Plenty of financial firms may be at risk of these types of attacks. According to the FIX Protocol Website, 75 percent of buy-side and 80 percent of sell-side financial services firms use FIX for electronic trading, with both types of organizations planning to expand FIX, according to a survey taken by TowerGroup. The site says more than three fourths of all financial exchanges surveyed support FIX in their applications, and that most major stock exchanges and investment banks use FIX for their electronic trading. Mutual fund, money manager, and small investment firms also deploy FIX.

Unlike credit-card theft, which ultimately can be stopped before causing much financial damage, an attack on FIX could be silent and deadly: "If a hacker was monitoring or viewing [the transactions], you may never know they are there," Goldsmith says. "[He] could take that information and use it to their advantage for insider trading... or to cause significant financial damage."

So what should financial institutions do in the meantime to protect themselves from attackers that hone in on financial protocols? Goldsmith says start by taking a look at applications "you haven't looked at in a while... When was the last time you changed passwords on applications built on FIX?"

"Even doing basic due-diligence goes a long way," he says. "It's very easy to treat these as internal apps and to not consider all the security ramifications. But these apps need to be treated very seriously."

This is crazy, but not surprising. There are many messaging systems in wide use that either do not deliver any security services or punt this responsbility to other product lines that you need to buy for basic authentication and authorization. SOAP and WS-* took early steps to address message level security, beginning with WS-Security which describes how to attach security tokens to messages. Why you would want your program to try to make a decision without being able to vet the integrity of the payloat is a mystery to me, but most protocols don't do this or require that you stand on your head. Some Restafarians are starting to learn from WS-Security, which is good to see, because message level security is missing from most REST examples I have seen so far. (just so I don't start any flame wars, it is also missing from lots of SOAP implementations as well). The problem is that even with architectures like SOAP and REST it still seems to be hard to get basic message level support to enable authentication and authorization, these things are still far from bulletproof as implemented. As Brian Snow (former ADET NSA) says, "we break implementations not standards."

July 09, 2007 in Security |

Comments

It's only crazy from an outsider's pov. From the security of financial systems pov it is quite logical, if uncomfortable.

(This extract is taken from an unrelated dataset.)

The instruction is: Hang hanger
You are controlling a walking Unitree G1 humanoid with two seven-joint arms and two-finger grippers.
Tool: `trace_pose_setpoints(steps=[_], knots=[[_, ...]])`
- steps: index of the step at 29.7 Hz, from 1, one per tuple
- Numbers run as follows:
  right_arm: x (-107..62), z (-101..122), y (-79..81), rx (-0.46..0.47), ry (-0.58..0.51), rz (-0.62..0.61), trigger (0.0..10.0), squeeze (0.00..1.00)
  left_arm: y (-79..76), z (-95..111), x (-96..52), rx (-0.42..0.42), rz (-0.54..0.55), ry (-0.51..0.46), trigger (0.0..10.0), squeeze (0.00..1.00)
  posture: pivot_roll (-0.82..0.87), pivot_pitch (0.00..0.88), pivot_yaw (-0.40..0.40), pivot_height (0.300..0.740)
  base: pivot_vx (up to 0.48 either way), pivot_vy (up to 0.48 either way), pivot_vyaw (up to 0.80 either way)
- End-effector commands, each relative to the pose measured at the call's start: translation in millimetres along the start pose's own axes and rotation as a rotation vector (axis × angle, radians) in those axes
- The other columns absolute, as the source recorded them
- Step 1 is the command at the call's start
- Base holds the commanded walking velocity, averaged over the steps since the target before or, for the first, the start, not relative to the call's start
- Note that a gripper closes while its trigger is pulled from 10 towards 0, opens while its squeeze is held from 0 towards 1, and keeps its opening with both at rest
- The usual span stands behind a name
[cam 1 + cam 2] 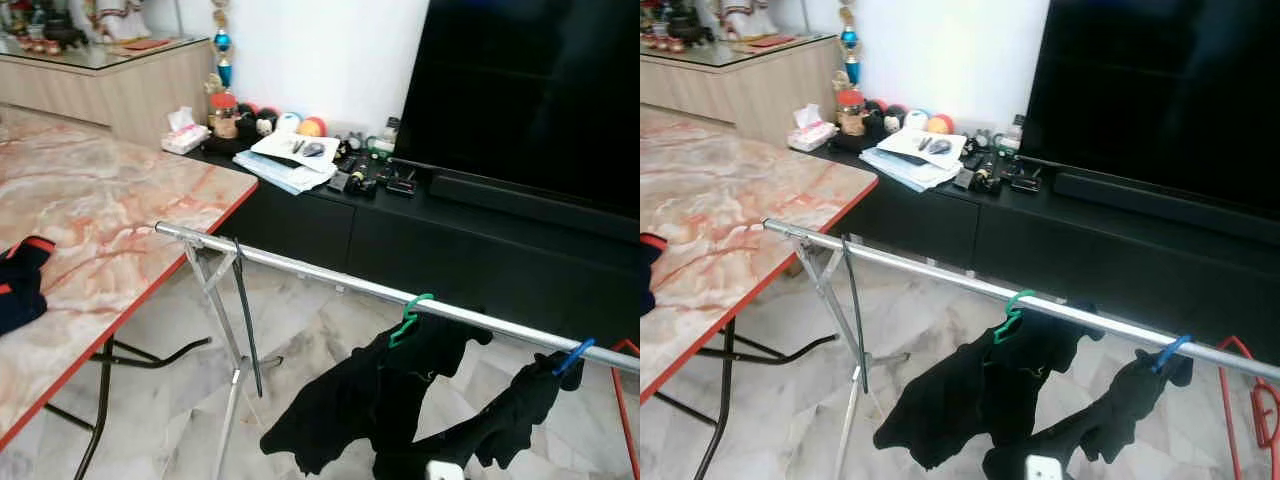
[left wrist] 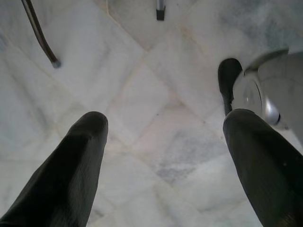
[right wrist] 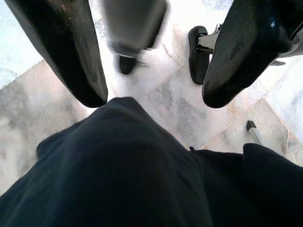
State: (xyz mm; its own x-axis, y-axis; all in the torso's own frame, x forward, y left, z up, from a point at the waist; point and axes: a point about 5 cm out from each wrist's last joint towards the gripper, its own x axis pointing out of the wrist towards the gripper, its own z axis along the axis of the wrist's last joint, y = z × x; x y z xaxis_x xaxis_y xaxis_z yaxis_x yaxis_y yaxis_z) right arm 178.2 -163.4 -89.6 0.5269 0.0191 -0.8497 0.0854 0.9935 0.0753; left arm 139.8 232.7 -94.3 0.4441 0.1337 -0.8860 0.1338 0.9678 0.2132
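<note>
Green hanger (image 1: 409,318) with black garment (image 1: 360,405) hooked on drying-rack rail (image 1: 330,275). Left claw (image 2: 161,156) spread above marble floor; right claw (image 3: 151,85) spread over the garment. Confirm hook seats fully before retreating.

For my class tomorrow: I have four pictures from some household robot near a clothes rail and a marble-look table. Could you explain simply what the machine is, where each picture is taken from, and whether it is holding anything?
The machine is a walking humanoid robot with two arms, each ending in two long black fingers. Two pictures come from its head cameras, looking forward and down. They show a metal drying rail with a black garment on a green hanger, a second dark garment under a blue peg, a marble-pattern table and a television on a dark cabinet. The other two come from wrist cameras. The left gripper is open over the tiled floor, holding nothing. The right gripper is open just above dark cloth, not gripping it.
</note>
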Motion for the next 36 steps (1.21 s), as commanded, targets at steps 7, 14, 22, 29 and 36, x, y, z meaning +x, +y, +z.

It is pretty clear that the whole world of systems and security is a mess. Banks and other FIs have long known that it is practically impossible for them to secure all these systems.

Hence, all of the FI systems rely to a dominating extent on a closed system and high levels of trust. In such an environment, adding security to something like FIX is not only a distraction, it's probably dangerous and certainly costly.

Discussions about session layer security are just nuts; if there's one thing we've learnt from 2 decades of ISO nonsense, it is that it is that bolting on security layers to any application protocol is not satisfactory. To bolt on WS-Security and such add-ons would be to suggest that all security requirements are the same everywhere.

Posted by: Iang | July 12, 2007 at 08:25 AM

The comments to this entry are closed.